Il calo demografico è una delle sfide più significative affrontate dalla regione, con l’Umbria che registra uno degli invecchiamenti più marcati d’Italia. Per contrastare questa tendenza, Fora ha annunciato la presentazione di una legge regionale volta a sostenere la natalità e le famiglie, cercando di invertire il declino demografico.
Un’altra sfida importante riguarda la sanità. Fora ha sottolineato la necessità di affrontare la questione sanitaria in modo innovativo, concentrandosi non solo sugli ospedali ma anche sulla medicina territoriale. Ha proposto di promuovere la domiciliarità e i servizi sanitari locali per garantire un accesso più ampio e capillare alle cure, il tutto senza costi aggiuntivi.
Infine, Fora ha posto l’attenzione sulla competitività regionale. Ha evidenziato l’importanza di attrarre risorse dal Piano Nazionale di Ripresa e Resilienza (PNRR) a favore degli enti locali, poiché l’Umbria si trova tra le regioni con uno dei tassi più bassi di attrazione di fondi europei. Ha sottolineato che con la giusta attenzione e competenza, si possono rafforzare i Comuni nella richiesta di risorse europee, promuovendo così la competitività e lo sviluppo dell’Umbria.

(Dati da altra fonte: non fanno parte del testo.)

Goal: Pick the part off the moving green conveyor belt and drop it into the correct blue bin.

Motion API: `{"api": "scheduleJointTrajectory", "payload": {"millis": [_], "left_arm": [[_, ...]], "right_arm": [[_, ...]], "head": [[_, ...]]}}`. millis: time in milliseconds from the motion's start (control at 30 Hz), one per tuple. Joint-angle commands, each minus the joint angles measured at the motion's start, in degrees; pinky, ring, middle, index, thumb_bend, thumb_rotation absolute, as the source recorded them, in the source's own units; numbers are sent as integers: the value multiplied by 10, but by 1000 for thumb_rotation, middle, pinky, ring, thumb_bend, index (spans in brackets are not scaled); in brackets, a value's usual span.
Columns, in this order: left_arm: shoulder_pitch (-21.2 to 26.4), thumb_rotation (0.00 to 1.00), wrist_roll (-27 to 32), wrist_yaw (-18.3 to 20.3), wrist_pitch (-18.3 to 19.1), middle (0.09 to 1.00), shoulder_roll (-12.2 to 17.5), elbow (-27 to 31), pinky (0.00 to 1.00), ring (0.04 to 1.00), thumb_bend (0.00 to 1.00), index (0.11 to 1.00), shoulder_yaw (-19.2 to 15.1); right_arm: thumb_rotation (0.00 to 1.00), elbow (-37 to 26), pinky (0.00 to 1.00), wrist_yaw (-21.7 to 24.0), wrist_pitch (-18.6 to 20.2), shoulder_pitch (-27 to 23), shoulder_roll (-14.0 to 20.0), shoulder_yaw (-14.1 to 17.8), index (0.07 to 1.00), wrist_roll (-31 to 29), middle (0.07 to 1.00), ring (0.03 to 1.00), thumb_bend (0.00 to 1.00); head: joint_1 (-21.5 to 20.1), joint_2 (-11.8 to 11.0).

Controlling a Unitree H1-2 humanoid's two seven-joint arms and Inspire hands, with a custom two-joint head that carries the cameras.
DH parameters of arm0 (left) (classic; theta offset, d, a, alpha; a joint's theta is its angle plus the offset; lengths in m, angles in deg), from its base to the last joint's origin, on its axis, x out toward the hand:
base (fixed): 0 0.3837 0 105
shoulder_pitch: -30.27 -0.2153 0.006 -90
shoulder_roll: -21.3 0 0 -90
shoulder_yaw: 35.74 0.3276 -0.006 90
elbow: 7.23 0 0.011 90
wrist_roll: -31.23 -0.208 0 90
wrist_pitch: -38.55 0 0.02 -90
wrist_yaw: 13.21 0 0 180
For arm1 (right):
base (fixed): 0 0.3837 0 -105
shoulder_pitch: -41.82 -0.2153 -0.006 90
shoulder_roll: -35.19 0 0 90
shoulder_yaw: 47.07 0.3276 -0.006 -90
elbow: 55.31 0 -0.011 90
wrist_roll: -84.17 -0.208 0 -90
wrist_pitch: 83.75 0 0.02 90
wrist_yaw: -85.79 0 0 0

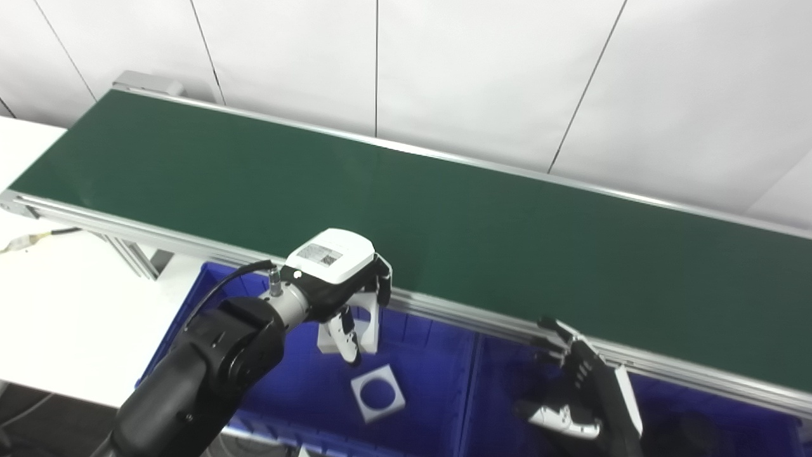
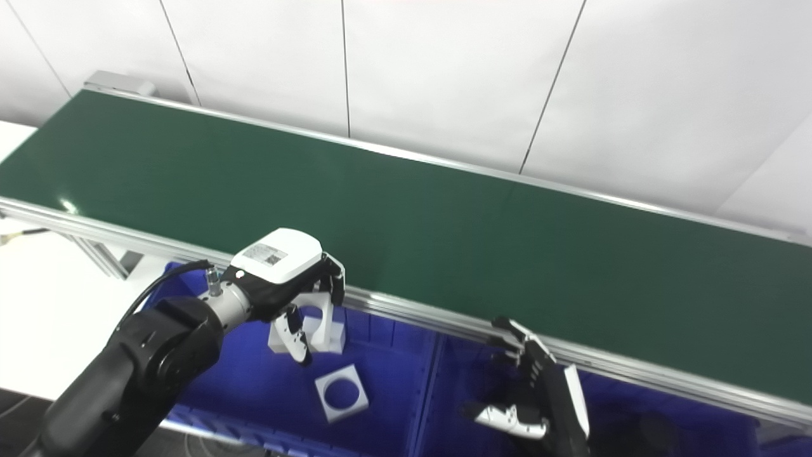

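1. The white plastic part [image 1: 365, 320], a blocky bracket-like piece, hangs in the left hand [image 1: 336, 279], over the left blue plastic bin [image 1: 190, 304]; it is not on the long dark green conveyor belt [image 1: 444, 216], which is bare in both views.
2. The fingers [image 1: 382, 279] of the left hand curl down over the top of the part and the thumb presses from the near side, so the hand is clamped on it. This hold from above seems chosen so that the part can fall straight down when the fingers let go.
3. A second white square plate with a round hole [image 1: 378, 392] lies flat on the floor of the same bin, just below and a little to the right of the held part. It suggests that this bin is the correct one for such white pieces, but that is only a judgement.
4. The right hand [image 1: 577, 387] waits low over the right blue bin [image 1: 501, 381], near the silver rail of the belt, with its fingers spread apart and holding nothing.
5. On the white back cover of the left hand there is a small grey label [image 1: 320, 254] with a square code; its writing is too small to read. No brand name can be read anywhere.
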Motion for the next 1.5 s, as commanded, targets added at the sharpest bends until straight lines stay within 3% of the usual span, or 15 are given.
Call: {"api": "scheduleJointTrajectory", "payload": {"millis": [0,333,633,833,1133,1467], "left_arm": [[6,0,-10,5,1,455,-3,13,299,374,497,542,-7],[6,0,-11,30,0,448,-14,18,254,358,495,546,-18],[-4,0,-5,24,0,447,-23,-4,251,357,495,546,-24],[-17,0,3,-18,-8,463,-32,-57,287,362,494,554,-25],[-30,0,11,-117,-34,473,-38,-139,333,378,495,552,-15],[-17,0,35,-218,-86,491,-37,-235,329,389,498,535,0]], "right_arm": [[230,-24,657,7,-19,-2,3,5,771,-13,857,747,978],[237,-57,663,16,-7,3,9,7,766,-31,855,746,989],[239,-63,671,18,-8,4,12,5,776,-33,861,747,981],[243,-63,672,16,-5,5,9,5,773,-33,859,751,988],[251,-60,661,15,-4,2,9,6,775,-30,858,748,992],[249,-51,671,17,-10,-3,7,5,770,-31,854,744,990]], "head": [[3,7],[21,45],[20,47],[20,42],[22,39],[21,33]]}}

Fora ha insistito sulla necessità di affrontare queste sfide ora, poiché la legislatura si concluderà tra un anno e il successo dipenderà dalla capacità di affrontare queste tre priorità.

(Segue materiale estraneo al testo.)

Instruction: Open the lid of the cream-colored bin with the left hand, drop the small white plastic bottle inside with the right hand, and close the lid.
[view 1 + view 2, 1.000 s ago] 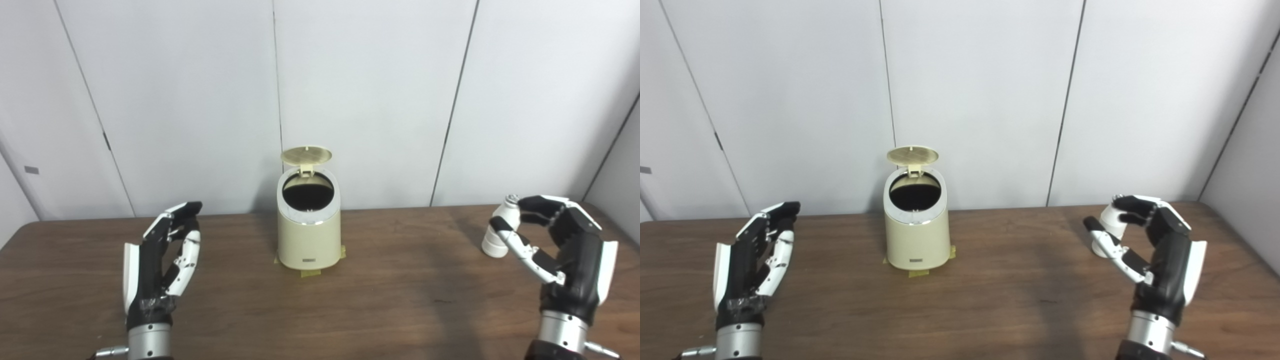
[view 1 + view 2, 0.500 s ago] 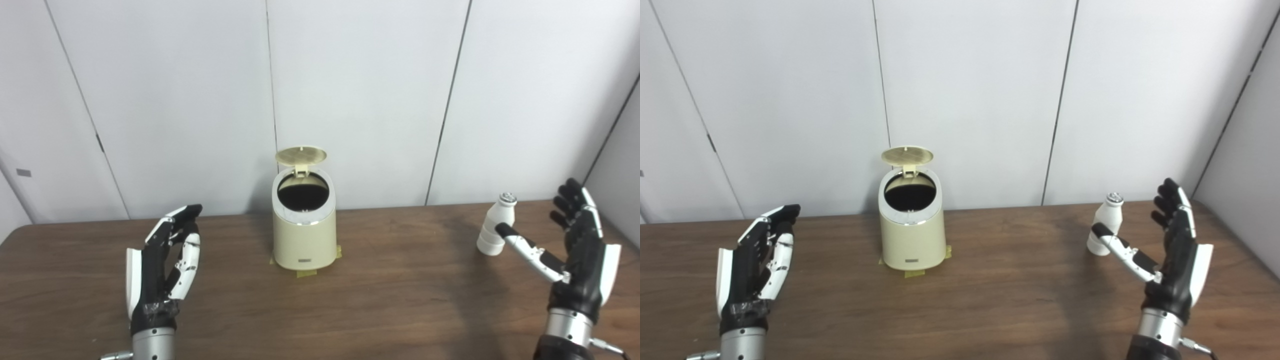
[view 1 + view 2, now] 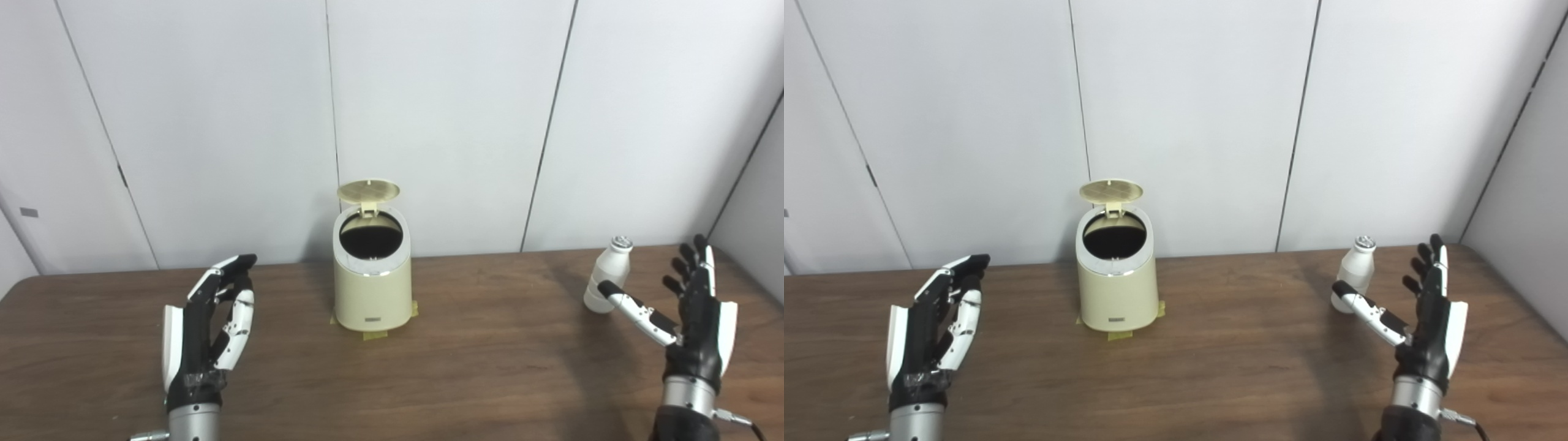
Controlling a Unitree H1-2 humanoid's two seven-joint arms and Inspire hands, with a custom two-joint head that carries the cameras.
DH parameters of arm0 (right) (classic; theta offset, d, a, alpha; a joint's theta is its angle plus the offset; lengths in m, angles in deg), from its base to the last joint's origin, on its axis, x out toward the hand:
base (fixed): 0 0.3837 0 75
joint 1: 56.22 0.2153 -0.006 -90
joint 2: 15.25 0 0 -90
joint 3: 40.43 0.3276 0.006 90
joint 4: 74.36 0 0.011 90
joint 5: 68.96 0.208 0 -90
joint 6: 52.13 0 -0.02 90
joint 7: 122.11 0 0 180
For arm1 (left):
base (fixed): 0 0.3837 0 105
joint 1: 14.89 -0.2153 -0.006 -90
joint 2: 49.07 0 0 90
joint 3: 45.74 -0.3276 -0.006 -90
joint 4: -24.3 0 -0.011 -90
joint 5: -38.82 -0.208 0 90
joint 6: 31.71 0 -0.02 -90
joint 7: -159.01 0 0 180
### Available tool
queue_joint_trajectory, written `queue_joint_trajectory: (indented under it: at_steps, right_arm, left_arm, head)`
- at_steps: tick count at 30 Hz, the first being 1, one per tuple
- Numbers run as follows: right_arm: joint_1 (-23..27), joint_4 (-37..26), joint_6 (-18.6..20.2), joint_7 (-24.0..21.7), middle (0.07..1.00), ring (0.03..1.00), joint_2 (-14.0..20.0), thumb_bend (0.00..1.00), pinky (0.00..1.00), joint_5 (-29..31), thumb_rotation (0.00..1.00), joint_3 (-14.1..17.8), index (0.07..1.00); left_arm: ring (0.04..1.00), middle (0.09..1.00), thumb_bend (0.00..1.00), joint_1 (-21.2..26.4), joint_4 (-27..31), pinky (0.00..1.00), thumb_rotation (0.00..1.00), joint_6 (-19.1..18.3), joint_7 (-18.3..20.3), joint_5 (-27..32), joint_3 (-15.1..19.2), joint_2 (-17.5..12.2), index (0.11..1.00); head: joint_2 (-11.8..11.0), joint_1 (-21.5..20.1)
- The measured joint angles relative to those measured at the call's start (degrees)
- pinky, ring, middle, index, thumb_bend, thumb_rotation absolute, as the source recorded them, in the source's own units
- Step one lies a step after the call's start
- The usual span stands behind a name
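Note:
The cream-colored bin [image 3: 372, 288] stands at the table's middle, taped down, with its round lid [image 3: 368, 191] tipped up at the back and the dark opening exposed. The small white plastic bottle [image 3: 607, 275] stands upright at the right, near the back edge. My right hand [image 3: 692, 315] is open just right of the bottle, fingers spread upward, thumb reaching toward the bottle's base without gripping it. My left hand [image 3: 208, 327] is open, held low at the left, well apart from the bin.
The brown wooden table [image 3: 478, 373] runs across the whole view. Its back edge meets a white panelled wall [image 3: 441, 116] right behind the bin. A grey side wall [image 3: 1525, 184] closes off the far right corner.
My right hand, curled around the bottle a second ago, has spread open and drawn slightly back to the right. The bottle stays standing. The camera shifted a little. My left hand edged slightly right.

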Motion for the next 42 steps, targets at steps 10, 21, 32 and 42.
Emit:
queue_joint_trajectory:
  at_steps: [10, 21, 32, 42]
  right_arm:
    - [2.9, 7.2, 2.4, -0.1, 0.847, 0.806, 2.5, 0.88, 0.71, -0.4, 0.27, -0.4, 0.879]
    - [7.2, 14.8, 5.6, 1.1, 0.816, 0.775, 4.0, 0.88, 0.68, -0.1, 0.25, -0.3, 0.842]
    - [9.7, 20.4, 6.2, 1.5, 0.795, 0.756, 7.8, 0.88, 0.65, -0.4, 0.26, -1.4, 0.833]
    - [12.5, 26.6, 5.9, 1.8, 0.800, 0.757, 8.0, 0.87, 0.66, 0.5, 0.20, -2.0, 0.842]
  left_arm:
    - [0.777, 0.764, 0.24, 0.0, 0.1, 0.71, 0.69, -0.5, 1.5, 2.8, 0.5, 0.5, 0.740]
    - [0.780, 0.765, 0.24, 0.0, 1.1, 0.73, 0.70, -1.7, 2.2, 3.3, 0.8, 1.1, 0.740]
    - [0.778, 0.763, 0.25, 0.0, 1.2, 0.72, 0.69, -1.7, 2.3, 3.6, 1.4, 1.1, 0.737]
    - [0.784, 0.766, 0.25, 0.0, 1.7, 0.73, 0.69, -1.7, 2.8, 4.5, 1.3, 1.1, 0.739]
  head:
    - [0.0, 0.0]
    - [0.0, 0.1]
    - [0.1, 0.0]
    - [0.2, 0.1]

Sul tema delle alleanze in vista delle elezioni, il consigliere ha enfatizzato che i cittadini sono meno interessati alle coalizioni e più ai contenuti. Ha sottolineato la necessità per il centrosinistra e il centrodestra di presentare progetti innovativi che cambino strutturalmente la regione nei metodi e nei contenuti. Ha concluso affermando che è ora di porre fine a divisioni e dispute politiche, concentrandosi sulle azioni concrete per il bene dell’Umbria.